HP and Xerox will need to address their "fundamental problem" of having no obvious future advantage, partners warn as the two firms hash out a potentially joined-up future.
As tense exchanges between the two firms continue, with Xerox Thursday threatening to take its bid directly to HP shareholders after HP's board rejected the print giant's opening bid, partners are questioning what the future might hold for a joined-up version of the two hardware behemoths.
"The two of them together can certainly cut costs, but that doesn't address the fundamental problem of how are they going to build a company that is focused on emerging technologies and growth technologies, which neither of their product lines are?" Mike Maddox, president and CEO of Lansing, MI-based channel partner ASK told CPI.
While HP has its 3D printing devices, Maddox points out that neither firm has a strong foothold in the world of emerging tech.
"I don't see either one of them as a leader in emerging technology, so although it could be an efficient tie up, there's no obvious future advantage, so to speak, in terms of [them both having] the same aging technologies and the way the industry is headed."
Others agree. Carl Mazzanti, president at Hoboken, NJ-based eMazzanti Technologies, an HP and Xerox partner, told CPI that "there'll be a lot of innovation that needs to take place" at any merged company.
Indeed, Maddox notes that the workstation - one of HP's core products - may not have a future, so without innovation and diversification, the path of the merged company is far from clear.
"We're becoming a cloud world and an increasingly digital world. Thirty years from now is there even going be a workstation? I think this could be a move out of desperation because their foundation is shaking. There's no value-add component [in these offerings]…"
Still, he points out that the two companies are huge with billions of dollars in revenue annually, so a change of focus could spell success and longevity.

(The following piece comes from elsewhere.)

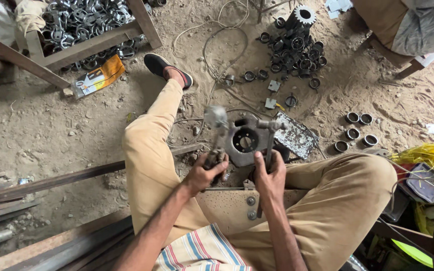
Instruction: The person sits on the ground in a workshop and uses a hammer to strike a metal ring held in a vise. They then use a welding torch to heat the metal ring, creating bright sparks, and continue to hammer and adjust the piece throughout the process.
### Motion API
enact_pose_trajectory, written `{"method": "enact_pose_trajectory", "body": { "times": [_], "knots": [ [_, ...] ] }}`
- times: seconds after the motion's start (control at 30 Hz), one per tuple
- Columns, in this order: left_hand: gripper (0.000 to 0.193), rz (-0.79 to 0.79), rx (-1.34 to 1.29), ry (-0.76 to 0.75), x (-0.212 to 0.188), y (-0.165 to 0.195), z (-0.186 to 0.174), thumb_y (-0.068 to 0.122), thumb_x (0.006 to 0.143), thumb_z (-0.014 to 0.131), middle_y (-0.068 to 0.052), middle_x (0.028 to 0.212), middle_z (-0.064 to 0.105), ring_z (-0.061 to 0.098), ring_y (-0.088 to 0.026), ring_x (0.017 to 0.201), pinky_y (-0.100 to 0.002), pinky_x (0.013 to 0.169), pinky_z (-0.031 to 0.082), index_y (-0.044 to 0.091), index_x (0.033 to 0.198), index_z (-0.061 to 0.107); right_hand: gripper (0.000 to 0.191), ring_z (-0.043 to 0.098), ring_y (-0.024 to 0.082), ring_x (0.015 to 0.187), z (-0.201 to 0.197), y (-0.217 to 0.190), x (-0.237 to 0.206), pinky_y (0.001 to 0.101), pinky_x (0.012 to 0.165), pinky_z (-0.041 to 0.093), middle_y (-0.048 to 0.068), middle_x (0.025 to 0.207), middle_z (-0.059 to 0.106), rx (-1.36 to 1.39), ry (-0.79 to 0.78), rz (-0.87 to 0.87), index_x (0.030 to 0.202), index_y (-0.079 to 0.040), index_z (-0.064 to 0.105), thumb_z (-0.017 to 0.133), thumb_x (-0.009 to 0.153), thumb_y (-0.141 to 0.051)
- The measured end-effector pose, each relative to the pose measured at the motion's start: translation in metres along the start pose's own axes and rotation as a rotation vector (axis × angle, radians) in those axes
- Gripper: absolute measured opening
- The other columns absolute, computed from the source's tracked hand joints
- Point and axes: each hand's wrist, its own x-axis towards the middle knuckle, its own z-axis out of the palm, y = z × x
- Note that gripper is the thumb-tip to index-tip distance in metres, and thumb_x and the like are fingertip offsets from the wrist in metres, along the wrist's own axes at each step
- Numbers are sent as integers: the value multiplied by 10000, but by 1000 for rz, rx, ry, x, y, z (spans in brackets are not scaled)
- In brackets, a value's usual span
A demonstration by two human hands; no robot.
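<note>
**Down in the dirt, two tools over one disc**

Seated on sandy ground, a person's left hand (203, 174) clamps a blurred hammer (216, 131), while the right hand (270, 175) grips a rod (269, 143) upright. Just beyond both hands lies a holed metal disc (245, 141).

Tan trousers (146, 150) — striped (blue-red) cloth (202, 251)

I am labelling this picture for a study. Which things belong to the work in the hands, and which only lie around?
In use:
left hand gripping a hammer
right hand holding a rod tool
round metal plate

Lying around:
pile of dark rings
four short sleeves
orange packet
loose wire
</note>
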Motion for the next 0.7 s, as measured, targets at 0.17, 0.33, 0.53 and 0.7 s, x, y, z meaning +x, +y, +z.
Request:
{"method": "enact_pose_trajectory", "body": {
  "times": [0.17, 0.33, 0.53, 0.7],
  "knots": [
    [208, 233, -668, 50, 15, 10, 7, 291, 1007, 698, -43, 906, 625, 614, -162, 879, -353, 983, 514, 119, 1024, 581, 293, 464, 86, 610, 12, 11, -9, 288, 487, 410, 2, 772, 498, -209, -101, -120, 968, -82, 557, 659, 1011, -353],
    [277, 105, -815, 165, 16, 0, -5, 369, 983, 686, -49, 919, 629, 550, -140, 869, -272, 881, 451, 120, 1071, 602, 216, 446, 62, 504, 32, 9, -26, 245, 405, 365, -66, 688, 560, 16, -361, 60, 1052, -140, 554, 531, 1033, -354],
    [281, -19, -982, 104, 6, -11, -14, 367, 1024, 672, -54, 995, 614, 480, -77, 790, -174, 614, 363, 147, 1157, 561, 247, 297, 34, 432, 43, -9, -39, 225, 374, 210, -89, 600, 367, 382, -436, 431, 1204, -183, 548, 603, 1001, -313],
    [254, 95, -1018, 23, 7, -13, -9, 290, 988, 699, -28, 956, 588, 602, -168, 970, -352, 786, 531, 134, 1123, 550, 283, 271, 29, 458, 36, 1, -38, 219, 398, 179, -105, 675, 414, 533, -504, 617, 1221, -165, 519, 604, 1017, -342]
  ]
}}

"If they can create enough efficiency and get rid of their leverage and create emerging technologies in the cloud, digital transformation or 3D printing, I think there's probably a myriad of opportunities that they can capitalise on with their size and scope and reach. Hopefully, that's what their focus is by saving costs through a merger."
There may also be issues regarding the pace of the different product suites.
Mazzanti notes that printers and PCs are generally on a different refresh cycle, which may cause issues for Xerox.
"I'm not sure how well Xerox will do managing a PC business. It's a different product portfolio - there's a different speed of innovation on computers than there is on the printer business. Printers stay around three years; models are around for multiple years.
"PCs on the consumer side are moving every six months, with massive changes every six months," he said.
When it comes to the two vendors' channels, there are also marked differences in the relationships between the two vendors and their partners, which is at least good news for Xerox partners, he added.
"Xerox has become more channel focused than it was primarily in the past [but] HP is by far the industry leader in channel focus.
"So for a partner like us it makes a ton of sense, because it expands our printer lineup with the same partner program that we already like and it would immediately give us a bigger product portfolio that would hopefully carry the brand name."